USING NEURAL NETWORKS TO FIND OPTIMAL ACOUSTICAL FEATURES AS PREDICTORES FOR PROMINENCE IN READ ALOUD DUTCH SENTENCES

In this paper we present several acoustical features, which are used as predictors for prominence. A set of 1244 sentences from 273 different speakers is selected from the Dutch Polyphone Corpus. Via listening experiments the subjective prominence markers are obtained. Several acoustical features concerning F ₀, energy and duration are derived and used as predictors for prominence. The sentences are divided in a test and a training set, to test and train neural networks with different topologies and different input features. The first results show that a classification of prominent and non-prominent words is possible with 82.1% correct for an independent test set.

1. INTRODUCTION

Knowing the relevant features for perceived prominence can be useful in several speech technology applications. For example in speech synthesis, where words can be realized with an accent-lending pitch movement, it should be the next step to introduce different degrees of prominence. Knowing more about the realization of various degrees of prominence can be helpful to realize more natural speech. Also in speech recognition the optimal features of prominence can help to disambiguate sentences.

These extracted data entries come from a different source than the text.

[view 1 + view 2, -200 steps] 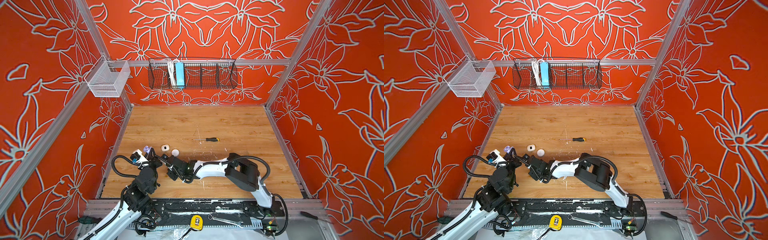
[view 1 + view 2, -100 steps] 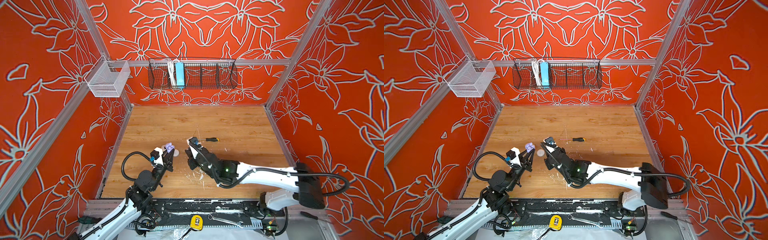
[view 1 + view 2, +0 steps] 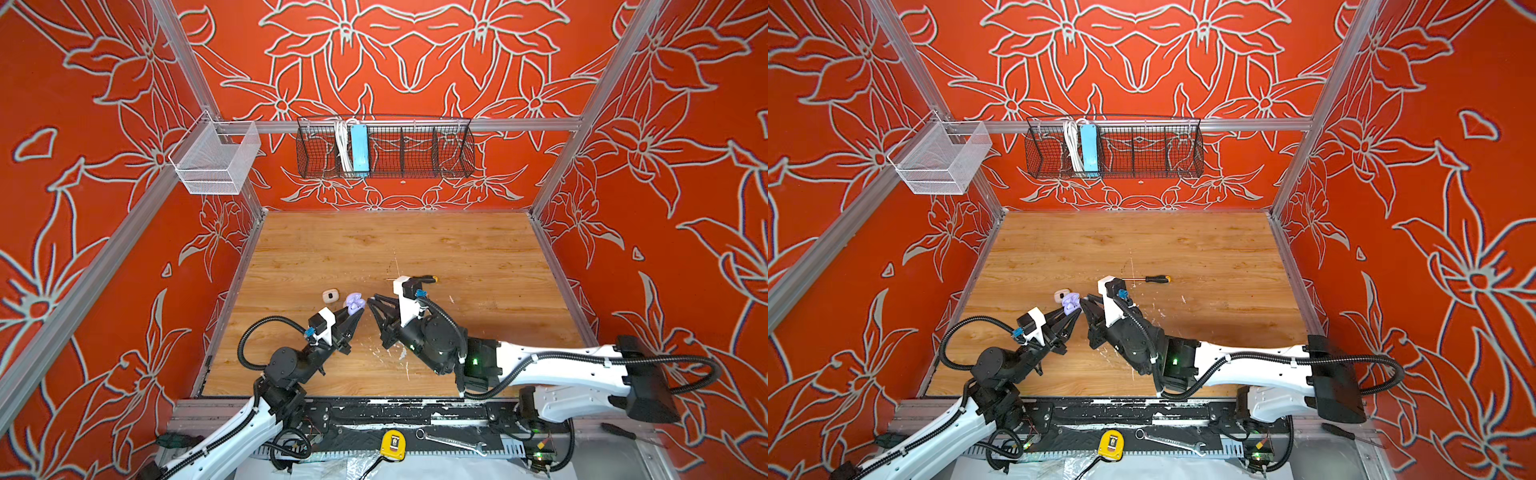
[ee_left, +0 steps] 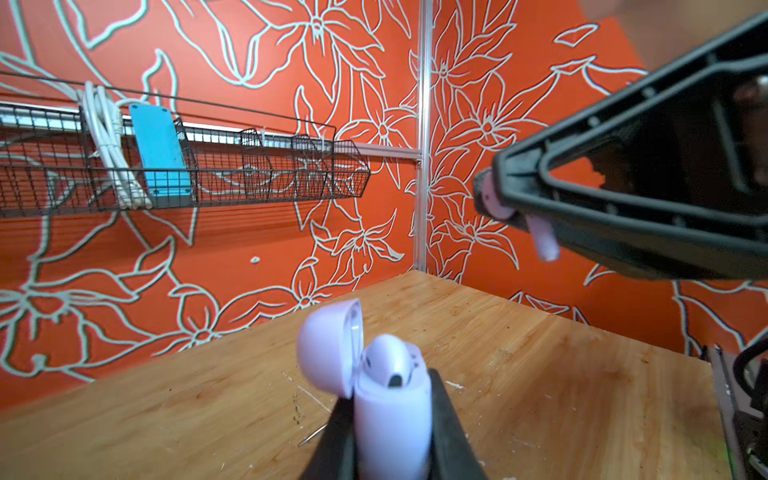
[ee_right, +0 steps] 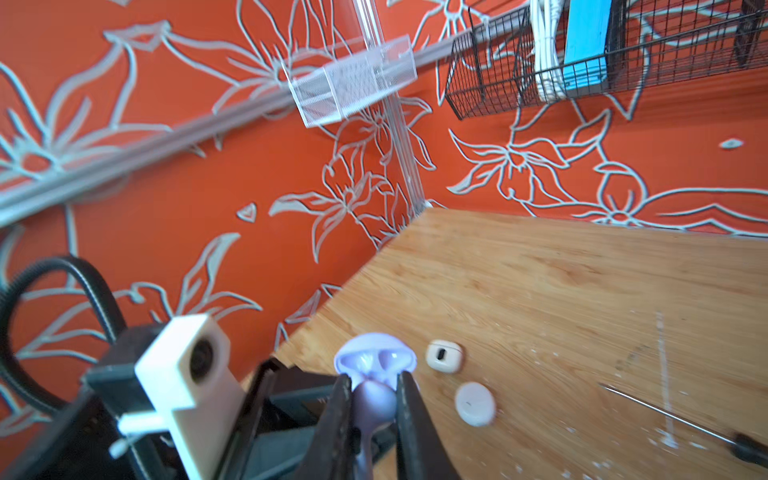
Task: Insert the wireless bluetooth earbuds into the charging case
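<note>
One likely slippery, light earbud point(image 5: 374, 401) is riding, head-pinched, in right gripper point(image 5: 371, 384); left gripper point(image 4: 390, 399) is clamping charging case point(image 4: 390, 432) ahead.

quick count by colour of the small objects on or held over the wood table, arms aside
lilac: 3, the charging case in the left claw, the seated earbud, the held earbud in the right claw
white: 2, the rounded-square case and the round disc
black and yellow: 1, the screwdriver
total: 6
</note>
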### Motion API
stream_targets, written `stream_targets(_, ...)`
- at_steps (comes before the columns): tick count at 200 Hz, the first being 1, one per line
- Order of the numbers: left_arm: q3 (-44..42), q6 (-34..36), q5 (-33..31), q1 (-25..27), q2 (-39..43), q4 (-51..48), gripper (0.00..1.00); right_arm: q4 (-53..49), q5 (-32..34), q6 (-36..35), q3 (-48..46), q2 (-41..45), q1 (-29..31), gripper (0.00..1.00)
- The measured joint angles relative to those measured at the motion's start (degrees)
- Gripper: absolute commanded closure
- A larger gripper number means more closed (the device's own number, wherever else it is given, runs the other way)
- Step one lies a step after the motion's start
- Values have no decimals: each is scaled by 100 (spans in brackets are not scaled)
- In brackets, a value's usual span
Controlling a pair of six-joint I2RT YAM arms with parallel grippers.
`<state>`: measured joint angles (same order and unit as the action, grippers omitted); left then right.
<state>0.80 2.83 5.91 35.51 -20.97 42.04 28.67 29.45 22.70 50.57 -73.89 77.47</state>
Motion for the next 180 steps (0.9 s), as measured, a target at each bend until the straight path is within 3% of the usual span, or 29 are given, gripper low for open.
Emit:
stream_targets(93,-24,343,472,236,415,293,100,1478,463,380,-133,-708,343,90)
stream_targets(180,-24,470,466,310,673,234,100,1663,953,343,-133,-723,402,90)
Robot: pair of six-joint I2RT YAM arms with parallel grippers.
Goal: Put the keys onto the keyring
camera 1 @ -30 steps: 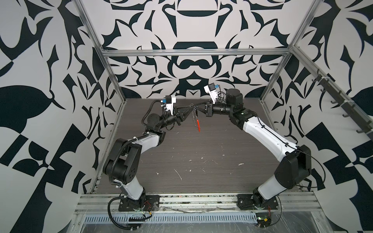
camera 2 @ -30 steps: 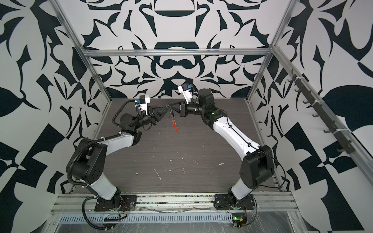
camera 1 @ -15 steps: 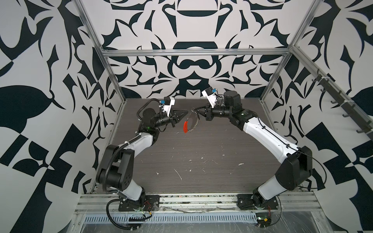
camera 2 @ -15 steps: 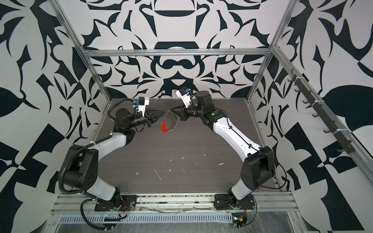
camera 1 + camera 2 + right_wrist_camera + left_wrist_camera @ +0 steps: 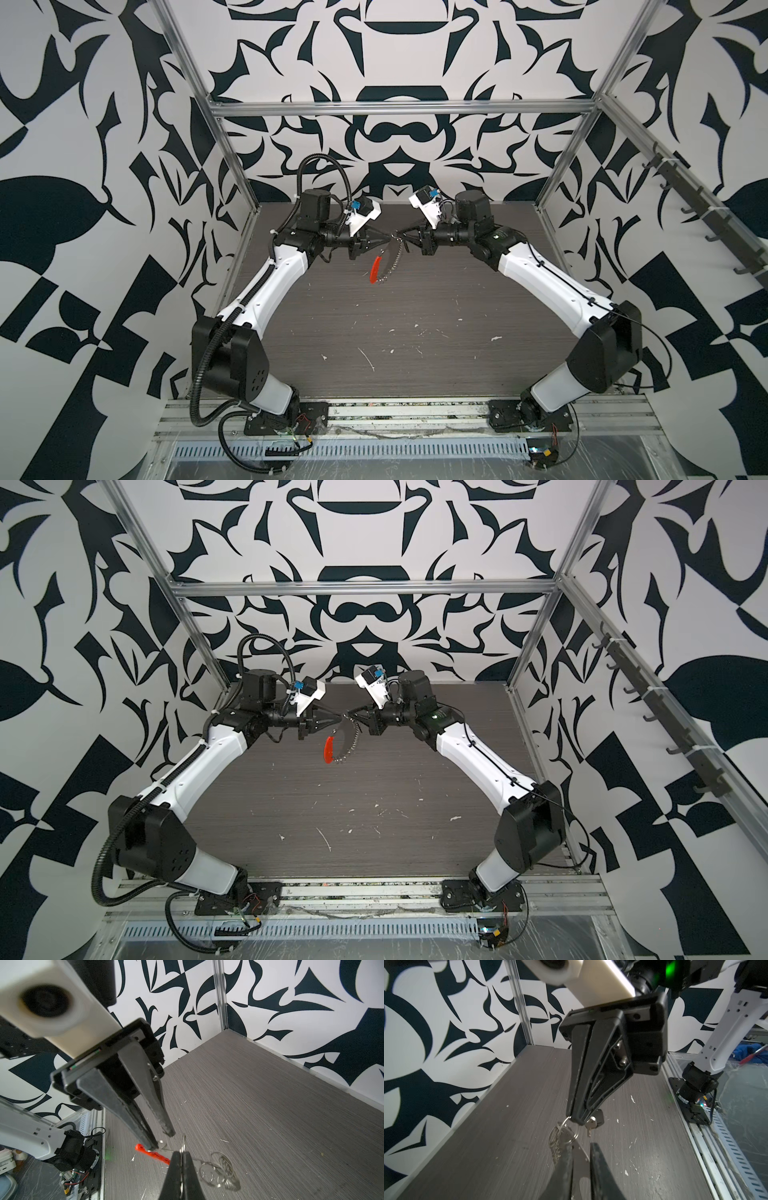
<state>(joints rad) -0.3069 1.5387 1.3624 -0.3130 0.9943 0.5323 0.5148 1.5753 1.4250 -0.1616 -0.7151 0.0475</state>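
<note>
The keyring hangs in the air at mid-back in both top views, its orange-red segment lowest. My right gripper is shut on one split ring at its top. My left gripper faces it tip to tip, jaws a narrow gap apart. The keyring's flat silver part shows through that gap. In the right wrist view one left finger touches the keyring and the other stands free. The keys, black with a small silver blade, hang behind the right gripper's tip.
The dark wood-grain table carries small white flecks. Aluminium frame posts and patterned walls close in the back and sides. A hook rail runs along the right wall. A metal base rail lies at the front.
Half a second ago the left gripper had drawn away to the left and the keyring swung from the right gripper. Now the left gripper is back at the keyring's top.
</note>
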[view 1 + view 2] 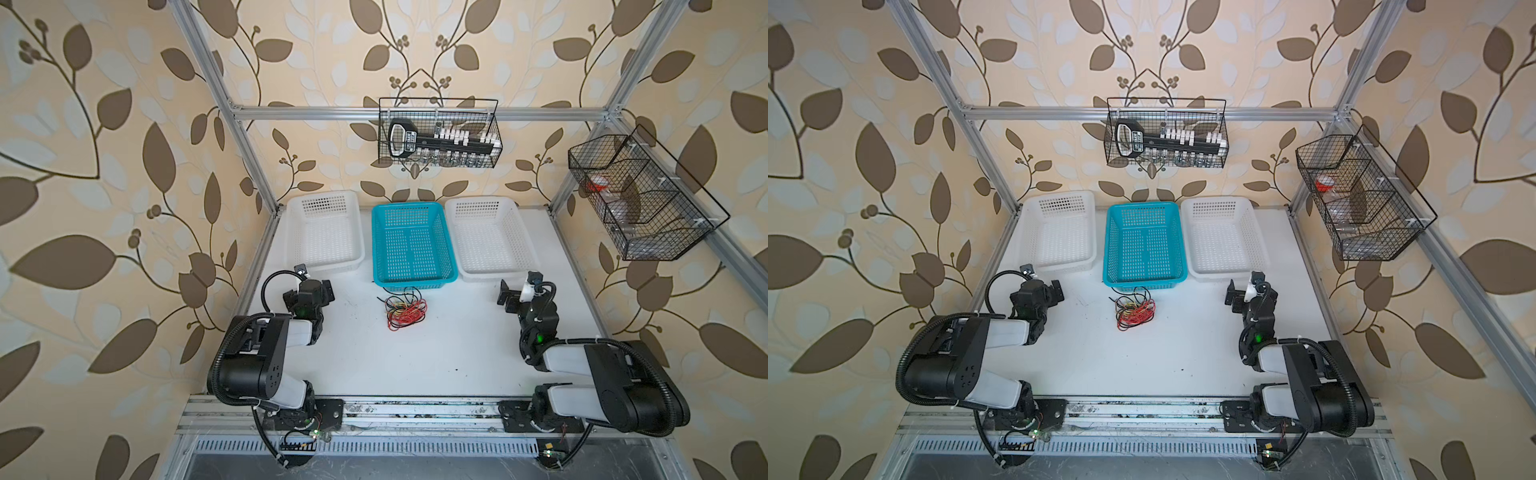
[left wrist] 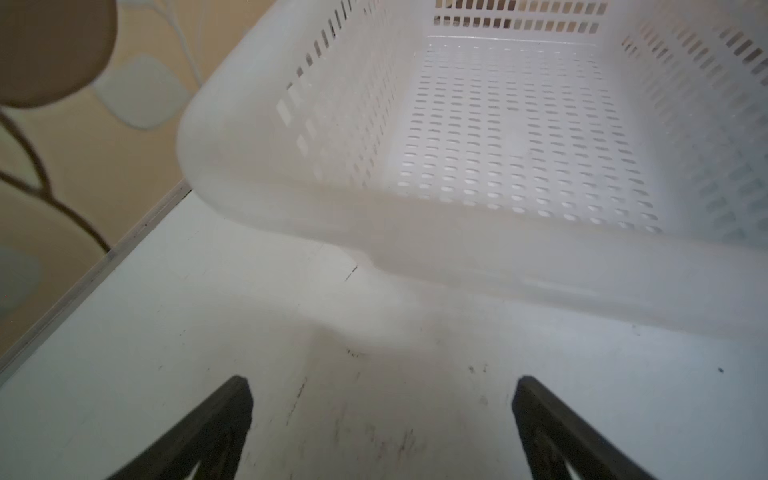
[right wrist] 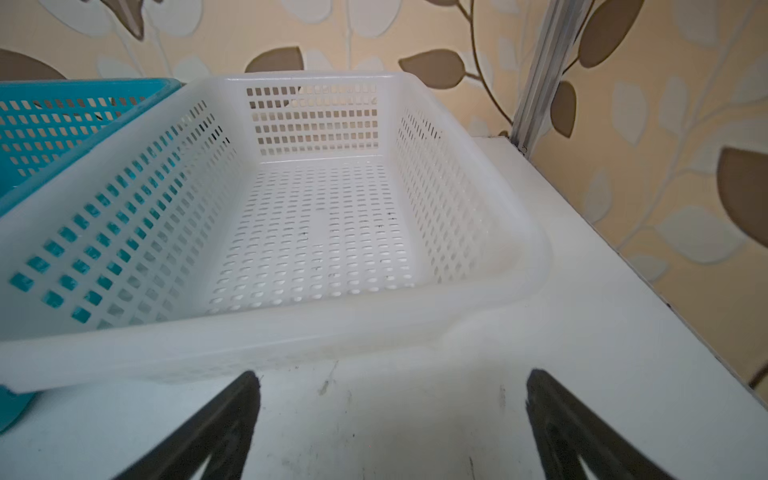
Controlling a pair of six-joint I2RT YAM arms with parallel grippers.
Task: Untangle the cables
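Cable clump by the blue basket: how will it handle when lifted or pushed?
Likely floppy: the cables are thin wires lying in loose loops on the table. Probably light, so a push may slide the clump rather than spread it. Red, yellow and black strands interweave, so lifting one would likely drag the rest.

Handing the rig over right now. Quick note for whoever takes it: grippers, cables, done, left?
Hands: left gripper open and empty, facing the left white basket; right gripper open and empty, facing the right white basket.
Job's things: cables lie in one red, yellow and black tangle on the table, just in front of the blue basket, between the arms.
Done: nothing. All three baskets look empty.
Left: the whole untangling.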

The concept of prominence is not very clearly defined, but it is obvious that it refers to those words or syllables, which are perceived as standing out from their environment [14]. Or to say it in other words, it refers to the perceptual salience of a unit. In the research of Fant and Kruckenberg [4] and Portele and Heuft [9] prominence is defined via detailed listening: each syllable is marked with a degree of prominence on a scale from 0 to 30. So the listener must distinguish 31 degrees of prominence, which is a very difficult, and maybe even impossible task. We also define prominence via a listening experiment, but just by asking naive listeners to mark the emphasized words. The sum of all marks per word results in a prominence scale, where words with a low degree of prominence could perhaps be interpreted as words with realized lexical stress and words with a high degree of prominence be interpreted as carrying sentence accent.

In our opinion the acoustical features for prominence will not be limited to the pitch movements only, but will also include aspects of intensity, duration and spectral quality. The prominent words coincide with F ₀ changes, and they are longer and louder than their non-prominent counterparts. F ₀ change is a very important feature to detect the most prominent words, and for this measure most of the time speaker or context normalization is not necessary. Although some effect of vowel identity may exist, F ₀ change expressed in semitones is mostly independent of intrinsic properties. However, in the case of duration for example the vowel identity and final lengthening are properties that substantially influence the actual duration of the vowel and the syllable.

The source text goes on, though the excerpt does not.